閑話 ホワイトピース
『今回の氾濫は『ダンジョンウォーカー』がダンジョンに潜りモンスターに危害を加えたことで起こったことです』
駅前の広場には100人を超える人たちが集まり、その中心に『モンスターは生き物だ、動物と同じ保護を
ホワイトピース』と書かれた旗を持った女性が拡声器を使い演説している。
『いきなりモンスターが日本だけ小規模の破壊のみで引き揚げたことに疑問を覚えませんでしたか?いまだに世界各地ではモンスターが跋扈している地域があるというのに。その理由は、私たち『ホワイトピース』がこの日本を本拠地として活動しているからです』
サクラなのか、合いの手が入りそれにつられて他の人も声を合わせている。
話の内容はつい先日『神罰の日』と名称されたダンジョンの氾濫にて、日本だけ最初の数分間ダンジョンの周りでのみの破壊活動で終わったことを、自分たち『ホワイトピース』の活動のおかげと言い張る内容である。

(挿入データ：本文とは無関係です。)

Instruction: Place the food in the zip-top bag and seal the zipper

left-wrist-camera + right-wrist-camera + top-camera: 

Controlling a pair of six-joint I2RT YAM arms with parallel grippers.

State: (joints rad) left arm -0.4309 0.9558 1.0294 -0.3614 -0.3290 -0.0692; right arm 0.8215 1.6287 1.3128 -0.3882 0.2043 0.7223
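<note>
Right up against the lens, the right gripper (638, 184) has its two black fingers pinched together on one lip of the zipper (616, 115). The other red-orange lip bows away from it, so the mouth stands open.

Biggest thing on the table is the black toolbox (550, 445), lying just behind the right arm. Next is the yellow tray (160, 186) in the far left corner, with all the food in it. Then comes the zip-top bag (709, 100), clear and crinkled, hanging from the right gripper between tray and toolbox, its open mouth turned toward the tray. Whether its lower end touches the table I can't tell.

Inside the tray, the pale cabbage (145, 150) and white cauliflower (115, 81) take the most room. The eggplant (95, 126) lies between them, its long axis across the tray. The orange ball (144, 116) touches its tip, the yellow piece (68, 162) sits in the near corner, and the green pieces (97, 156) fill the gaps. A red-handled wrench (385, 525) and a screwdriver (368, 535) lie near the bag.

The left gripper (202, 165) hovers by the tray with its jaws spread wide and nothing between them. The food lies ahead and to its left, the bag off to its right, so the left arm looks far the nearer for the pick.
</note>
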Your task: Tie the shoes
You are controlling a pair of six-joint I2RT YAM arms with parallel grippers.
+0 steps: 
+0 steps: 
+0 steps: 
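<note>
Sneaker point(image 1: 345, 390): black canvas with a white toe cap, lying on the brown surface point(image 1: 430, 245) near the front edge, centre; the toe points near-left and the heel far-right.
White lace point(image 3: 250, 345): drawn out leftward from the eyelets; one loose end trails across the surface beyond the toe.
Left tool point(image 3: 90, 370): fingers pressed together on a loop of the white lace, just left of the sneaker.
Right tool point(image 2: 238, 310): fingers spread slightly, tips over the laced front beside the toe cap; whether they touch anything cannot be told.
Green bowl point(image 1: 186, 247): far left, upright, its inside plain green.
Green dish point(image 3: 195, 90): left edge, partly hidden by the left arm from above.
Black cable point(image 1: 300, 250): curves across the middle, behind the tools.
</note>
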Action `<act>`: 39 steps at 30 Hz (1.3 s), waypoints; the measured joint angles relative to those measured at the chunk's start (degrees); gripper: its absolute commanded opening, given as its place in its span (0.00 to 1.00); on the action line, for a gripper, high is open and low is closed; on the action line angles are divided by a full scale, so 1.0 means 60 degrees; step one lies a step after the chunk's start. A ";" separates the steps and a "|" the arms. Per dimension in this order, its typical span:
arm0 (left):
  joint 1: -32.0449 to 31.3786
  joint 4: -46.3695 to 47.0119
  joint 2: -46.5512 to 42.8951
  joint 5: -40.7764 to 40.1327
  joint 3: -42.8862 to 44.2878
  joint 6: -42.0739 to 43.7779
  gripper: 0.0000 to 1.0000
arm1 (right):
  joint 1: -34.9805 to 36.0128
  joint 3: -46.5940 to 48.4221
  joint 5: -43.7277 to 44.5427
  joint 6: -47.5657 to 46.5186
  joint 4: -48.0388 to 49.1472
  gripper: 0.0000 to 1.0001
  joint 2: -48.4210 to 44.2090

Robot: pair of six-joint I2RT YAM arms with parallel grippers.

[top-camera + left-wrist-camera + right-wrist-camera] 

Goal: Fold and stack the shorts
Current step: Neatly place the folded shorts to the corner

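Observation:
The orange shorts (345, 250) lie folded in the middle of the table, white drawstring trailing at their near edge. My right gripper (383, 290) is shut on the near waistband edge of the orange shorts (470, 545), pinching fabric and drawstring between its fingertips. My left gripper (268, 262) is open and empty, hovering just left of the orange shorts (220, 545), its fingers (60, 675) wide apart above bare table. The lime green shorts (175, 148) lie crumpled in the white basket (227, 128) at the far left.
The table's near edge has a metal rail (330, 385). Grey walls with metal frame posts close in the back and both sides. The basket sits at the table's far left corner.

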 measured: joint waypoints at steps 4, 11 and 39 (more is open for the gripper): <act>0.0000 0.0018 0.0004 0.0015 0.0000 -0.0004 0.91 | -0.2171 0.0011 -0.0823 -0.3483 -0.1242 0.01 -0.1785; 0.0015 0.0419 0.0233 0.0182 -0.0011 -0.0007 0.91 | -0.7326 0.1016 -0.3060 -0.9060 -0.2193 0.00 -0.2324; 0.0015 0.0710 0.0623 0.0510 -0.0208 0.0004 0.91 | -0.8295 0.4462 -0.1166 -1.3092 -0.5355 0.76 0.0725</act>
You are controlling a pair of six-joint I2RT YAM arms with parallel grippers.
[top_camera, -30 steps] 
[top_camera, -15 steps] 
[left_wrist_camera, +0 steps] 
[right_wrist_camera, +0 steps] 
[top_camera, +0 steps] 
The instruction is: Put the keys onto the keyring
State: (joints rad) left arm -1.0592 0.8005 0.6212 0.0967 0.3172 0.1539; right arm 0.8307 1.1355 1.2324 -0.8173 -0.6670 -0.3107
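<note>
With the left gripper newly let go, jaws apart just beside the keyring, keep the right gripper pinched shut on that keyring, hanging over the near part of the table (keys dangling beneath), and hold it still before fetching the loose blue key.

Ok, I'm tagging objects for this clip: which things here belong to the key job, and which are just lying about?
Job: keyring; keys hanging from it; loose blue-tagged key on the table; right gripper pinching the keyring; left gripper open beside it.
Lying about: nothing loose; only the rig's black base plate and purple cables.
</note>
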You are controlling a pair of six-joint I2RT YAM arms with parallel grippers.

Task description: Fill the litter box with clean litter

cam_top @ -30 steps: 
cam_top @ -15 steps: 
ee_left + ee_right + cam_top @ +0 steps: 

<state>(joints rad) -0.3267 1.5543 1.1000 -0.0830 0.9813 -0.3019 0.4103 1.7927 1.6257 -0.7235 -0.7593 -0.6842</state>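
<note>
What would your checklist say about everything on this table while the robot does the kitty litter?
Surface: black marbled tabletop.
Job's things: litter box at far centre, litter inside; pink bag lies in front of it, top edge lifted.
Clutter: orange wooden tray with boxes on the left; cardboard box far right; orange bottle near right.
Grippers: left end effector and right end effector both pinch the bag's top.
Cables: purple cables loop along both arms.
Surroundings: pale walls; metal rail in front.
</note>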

いささか無理やりにも聞こえなくもない内容であるが、実際に諸外国と比べて被害が圧倒的に少ない状況に政府からの明確な回答がないことと、テレビに出てくる多数の自称有識者による見解の違いに不安を持っている通行人が幾人も足を止めて、聞いている。
『政府はこのことを隠蔽し、私たち『ホワイトピース』の活動に制限を制限しています。今必要なのは海外への食糧支援でも、『ダンジョンウォーカー』の派遣でもなく、ダンジョンでのモンスターの虐殺をやめることです』
詳しく聞くとおかしなことであっても、周りの人が肯定している状況では、それが正しいと錯覚してしまうもので、集まってきている人たちは話にのめりこんでいく。
『私たちは、抗議します。この世界で今一番正しいことをしているのは私たち『ホワイトピース』であり、『ダンジョンウォーカー』は悪なのです』
人があまりに集まり過ぎたのか、警察が出てきて許可書の提出を求めてきた。
許可を取っていなかったのか、演説を行っていた女性は、旗等を小脇に抱え、人ごみの中に消えていった。
それを確認した、警察は解散を呼び掛けていく。
後日、新聞に『ホワイトピース』に関する記事が小さく乗ることとなる。
今回の演説の内容をまとめた内容であったが、同じ日の1面には、『神罰の日』にモンスターの進行を押しとどめた青年についての記事が書かれることとなった。
くしくも、『ホワイトピース』の主張が間違っているとの証明にも見えるが、それでも『ホワイトピース』の所属人数が増えていることを考えると、政府に対して不信感が強まっているのかもしれない。